*The problem*: Repeat the lines from the one containing "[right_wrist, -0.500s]" through the last line of the data, exactly, pictures omitted.

*Dataset extract*:
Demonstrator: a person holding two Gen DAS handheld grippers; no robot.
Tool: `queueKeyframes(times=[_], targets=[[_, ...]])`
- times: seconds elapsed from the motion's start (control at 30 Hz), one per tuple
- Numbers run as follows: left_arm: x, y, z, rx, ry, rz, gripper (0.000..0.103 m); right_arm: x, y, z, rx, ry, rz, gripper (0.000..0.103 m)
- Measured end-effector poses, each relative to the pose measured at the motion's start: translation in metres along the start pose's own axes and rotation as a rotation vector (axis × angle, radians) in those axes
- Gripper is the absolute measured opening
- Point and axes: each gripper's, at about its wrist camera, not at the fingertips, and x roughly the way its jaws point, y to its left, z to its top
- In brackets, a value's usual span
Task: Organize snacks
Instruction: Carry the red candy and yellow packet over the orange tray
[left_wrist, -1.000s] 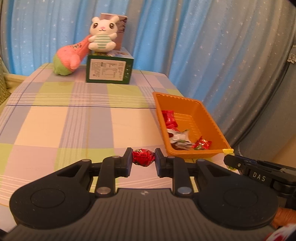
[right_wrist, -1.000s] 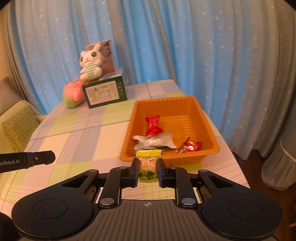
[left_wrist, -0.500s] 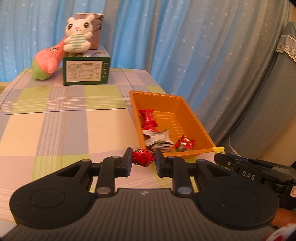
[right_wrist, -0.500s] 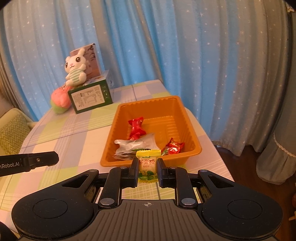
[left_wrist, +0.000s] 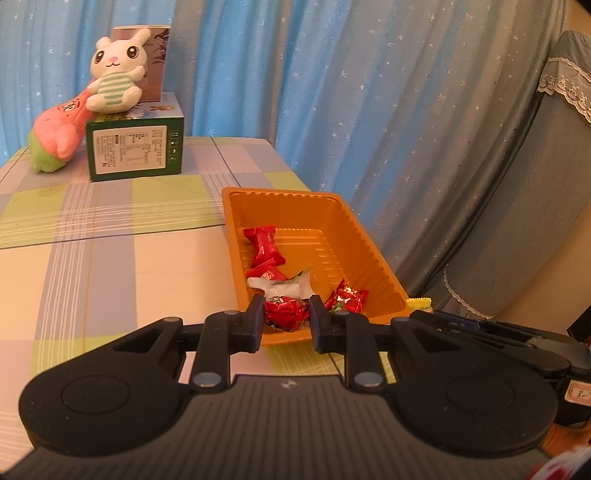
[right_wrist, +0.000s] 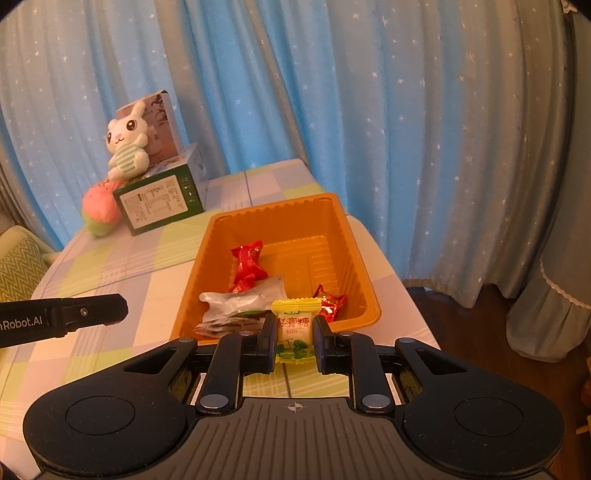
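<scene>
On the left, the left gripper (left_wrist: 286, 319) is pinched on a round red foil-wrapped candy (left_wrist: 286, 314), held at the near end wall of the orange tray (left_wrist: 373, 251) that stands on the checked bench (left_wrist: 110, 266). To the right, the right gripper (right_wrist: 295, 338) is clamped on a yellow-green wrapped candy (right_wrist: 295, 328), likewise carried at the tray's near rim. Inside the tray, red candies (right_wrist: 249, 262) and a silver packet (right_wrist: 240, 301) are already lying. Each candy is best carried forward until it is clearly past the rim and above bare tray floor before the jaws are spread. Release is judged safest low over the floor, so that neither piece bounces out. Both grippers should be kept apart during the drop.
</scene>
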Motion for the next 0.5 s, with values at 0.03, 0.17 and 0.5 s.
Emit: queueKeyframes(times=[0.03, 0.17, 0.5], targets=[[0.003, 0.0, 0.001, 0.001, 0.001, -0.002, 0.022, 0.002, -0.001, 0.001, 0.001, 0.001, -0.001, 0.02], [0.015, -0.003, 0.009, 0.006, 0.003, -0.013, 0.022, 0.012, -0.005, 0.007, 0.002, 0.005, -0.002, 0.02], [0.047, -0.009, 0.033, 0.015, 0.006, -0.053, 0.022, 0.038, -0.015, 0.028, 0.001, -0.002, 0.002, 0.02]])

*Solution*:
[right_wrist, -0.500s] 
[left_wrist, +0.000s] 
[right_wrist, +0.000s] 
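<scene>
On the left, the left gripper (left_wrist: 286, 319) is pinched on a round red foil-wrapped candy (left_wrist: 286, 314), held at the near end wall of the orange tray (left_wrist: 373, 251) that stands on the checked bench (left_wrist: 110, 266). To the right, the right gripper (right_wrist: 295, 338) is clamped on a yellow-green wrapped candy (right_wrist: 295, 328), likewise carried at the tray's near rim. Inside the tray, red candies (right_wrist: 249, 262) and a silver packet (right_wrist: 240, 301) are already lying. Each candy is best carried forward until it is clearly past the rim and above bare tray floor before the jaws are spread. Release is judged safest low over the floor, so that neither piece bounces out. Both grippers should be kept apart during the drop.
</scene>
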Motion for the next 0.5 s, with values at 0.03, 0.17 and 0.5 s.
Emit: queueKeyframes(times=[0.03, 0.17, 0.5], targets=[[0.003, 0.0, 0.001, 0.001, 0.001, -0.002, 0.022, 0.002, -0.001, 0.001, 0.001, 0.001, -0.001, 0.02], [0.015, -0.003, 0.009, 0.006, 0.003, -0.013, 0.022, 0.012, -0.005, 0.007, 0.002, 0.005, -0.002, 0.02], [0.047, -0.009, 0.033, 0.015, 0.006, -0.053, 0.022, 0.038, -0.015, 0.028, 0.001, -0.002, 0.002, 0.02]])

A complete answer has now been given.